Segment Open

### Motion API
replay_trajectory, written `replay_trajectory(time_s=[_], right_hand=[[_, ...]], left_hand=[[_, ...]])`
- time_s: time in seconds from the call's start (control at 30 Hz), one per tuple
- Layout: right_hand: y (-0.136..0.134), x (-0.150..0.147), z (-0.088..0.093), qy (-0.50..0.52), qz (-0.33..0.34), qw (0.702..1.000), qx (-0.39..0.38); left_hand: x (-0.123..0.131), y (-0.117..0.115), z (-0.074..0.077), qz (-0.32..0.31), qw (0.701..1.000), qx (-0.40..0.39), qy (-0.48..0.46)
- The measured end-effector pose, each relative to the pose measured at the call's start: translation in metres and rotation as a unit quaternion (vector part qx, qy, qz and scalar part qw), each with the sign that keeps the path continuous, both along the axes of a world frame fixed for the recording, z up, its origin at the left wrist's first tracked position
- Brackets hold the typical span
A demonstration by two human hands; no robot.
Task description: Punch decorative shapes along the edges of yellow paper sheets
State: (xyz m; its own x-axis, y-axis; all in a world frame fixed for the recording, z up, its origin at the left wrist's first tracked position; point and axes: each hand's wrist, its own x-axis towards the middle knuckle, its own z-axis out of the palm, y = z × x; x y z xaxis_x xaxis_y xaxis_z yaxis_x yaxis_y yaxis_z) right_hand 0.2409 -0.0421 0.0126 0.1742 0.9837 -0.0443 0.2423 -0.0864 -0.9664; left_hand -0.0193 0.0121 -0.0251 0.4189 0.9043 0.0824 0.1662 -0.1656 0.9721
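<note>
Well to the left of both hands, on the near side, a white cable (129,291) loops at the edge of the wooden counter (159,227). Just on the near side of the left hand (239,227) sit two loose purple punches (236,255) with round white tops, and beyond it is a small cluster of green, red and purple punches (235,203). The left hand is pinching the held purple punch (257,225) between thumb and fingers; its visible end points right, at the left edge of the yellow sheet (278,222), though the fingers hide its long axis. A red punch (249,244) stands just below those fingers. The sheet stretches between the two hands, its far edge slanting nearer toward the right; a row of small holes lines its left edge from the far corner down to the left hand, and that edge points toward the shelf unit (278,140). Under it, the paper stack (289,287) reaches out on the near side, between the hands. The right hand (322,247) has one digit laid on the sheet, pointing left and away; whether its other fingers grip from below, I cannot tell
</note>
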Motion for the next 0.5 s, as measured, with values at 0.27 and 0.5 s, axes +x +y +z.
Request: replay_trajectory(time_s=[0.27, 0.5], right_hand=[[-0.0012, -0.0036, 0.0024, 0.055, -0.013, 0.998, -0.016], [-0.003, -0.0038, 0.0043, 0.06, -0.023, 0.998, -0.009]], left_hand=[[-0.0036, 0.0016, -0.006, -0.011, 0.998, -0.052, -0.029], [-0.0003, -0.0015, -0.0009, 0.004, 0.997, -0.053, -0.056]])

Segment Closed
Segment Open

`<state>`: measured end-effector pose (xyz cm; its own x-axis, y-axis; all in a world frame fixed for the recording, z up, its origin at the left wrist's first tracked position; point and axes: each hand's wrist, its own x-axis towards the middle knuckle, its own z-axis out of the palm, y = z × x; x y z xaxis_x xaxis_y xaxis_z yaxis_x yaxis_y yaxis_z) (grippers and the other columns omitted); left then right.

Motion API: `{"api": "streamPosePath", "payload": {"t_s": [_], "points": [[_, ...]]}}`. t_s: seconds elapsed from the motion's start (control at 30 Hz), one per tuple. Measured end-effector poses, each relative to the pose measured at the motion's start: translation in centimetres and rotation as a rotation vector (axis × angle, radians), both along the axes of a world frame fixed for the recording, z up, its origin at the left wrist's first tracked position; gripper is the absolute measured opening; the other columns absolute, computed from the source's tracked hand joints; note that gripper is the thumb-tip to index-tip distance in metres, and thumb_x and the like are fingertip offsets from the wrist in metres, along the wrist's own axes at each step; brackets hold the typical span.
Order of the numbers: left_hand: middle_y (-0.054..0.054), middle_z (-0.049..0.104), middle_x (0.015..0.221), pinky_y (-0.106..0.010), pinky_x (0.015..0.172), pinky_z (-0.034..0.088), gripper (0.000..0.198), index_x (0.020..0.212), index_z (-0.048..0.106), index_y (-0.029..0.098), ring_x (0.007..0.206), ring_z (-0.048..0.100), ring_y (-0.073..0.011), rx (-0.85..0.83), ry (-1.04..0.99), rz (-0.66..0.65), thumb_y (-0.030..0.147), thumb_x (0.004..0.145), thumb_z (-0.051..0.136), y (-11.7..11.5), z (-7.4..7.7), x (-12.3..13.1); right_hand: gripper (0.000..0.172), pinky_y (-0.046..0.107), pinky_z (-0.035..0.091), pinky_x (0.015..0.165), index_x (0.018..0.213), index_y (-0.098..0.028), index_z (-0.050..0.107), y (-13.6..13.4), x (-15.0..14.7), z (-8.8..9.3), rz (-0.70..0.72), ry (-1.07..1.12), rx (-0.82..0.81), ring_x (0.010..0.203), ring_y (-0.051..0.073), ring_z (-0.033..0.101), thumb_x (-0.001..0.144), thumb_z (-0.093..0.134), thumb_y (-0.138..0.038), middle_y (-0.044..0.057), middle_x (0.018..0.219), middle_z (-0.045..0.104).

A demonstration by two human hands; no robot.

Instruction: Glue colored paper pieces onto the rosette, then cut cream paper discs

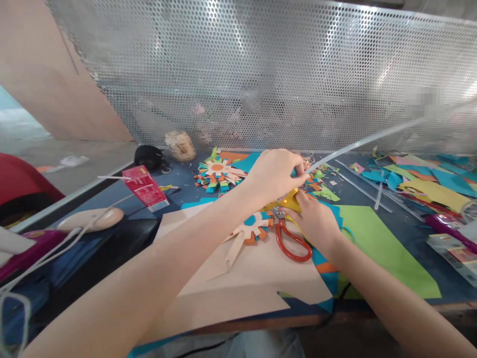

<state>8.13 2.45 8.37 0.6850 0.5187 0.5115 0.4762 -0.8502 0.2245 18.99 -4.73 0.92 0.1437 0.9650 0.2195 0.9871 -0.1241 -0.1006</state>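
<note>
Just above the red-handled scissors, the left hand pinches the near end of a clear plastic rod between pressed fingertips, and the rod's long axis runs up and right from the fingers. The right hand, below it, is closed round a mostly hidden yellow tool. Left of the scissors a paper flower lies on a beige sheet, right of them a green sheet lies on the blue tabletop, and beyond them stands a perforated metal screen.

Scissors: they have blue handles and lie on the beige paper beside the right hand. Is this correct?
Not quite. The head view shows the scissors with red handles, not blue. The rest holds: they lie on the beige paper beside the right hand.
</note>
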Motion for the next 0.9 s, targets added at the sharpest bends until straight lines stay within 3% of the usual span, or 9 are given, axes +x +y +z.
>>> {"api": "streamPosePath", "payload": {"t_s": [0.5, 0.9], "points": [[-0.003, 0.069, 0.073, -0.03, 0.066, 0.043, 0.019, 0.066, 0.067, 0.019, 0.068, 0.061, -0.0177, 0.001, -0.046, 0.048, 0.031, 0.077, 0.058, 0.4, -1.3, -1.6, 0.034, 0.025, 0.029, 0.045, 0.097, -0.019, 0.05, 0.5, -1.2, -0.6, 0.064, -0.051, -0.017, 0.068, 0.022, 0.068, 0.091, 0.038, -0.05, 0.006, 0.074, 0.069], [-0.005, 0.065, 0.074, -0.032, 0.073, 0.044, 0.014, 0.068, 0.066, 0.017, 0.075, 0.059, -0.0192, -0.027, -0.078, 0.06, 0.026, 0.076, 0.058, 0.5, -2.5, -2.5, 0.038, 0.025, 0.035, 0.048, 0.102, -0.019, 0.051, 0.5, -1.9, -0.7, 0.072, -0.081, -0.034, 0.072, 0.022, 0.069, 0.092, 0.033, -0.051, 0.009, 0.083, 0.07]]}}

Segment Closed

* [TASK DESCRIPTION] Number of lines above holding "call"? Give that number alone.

* [OUTPUT OF THE TASK] 2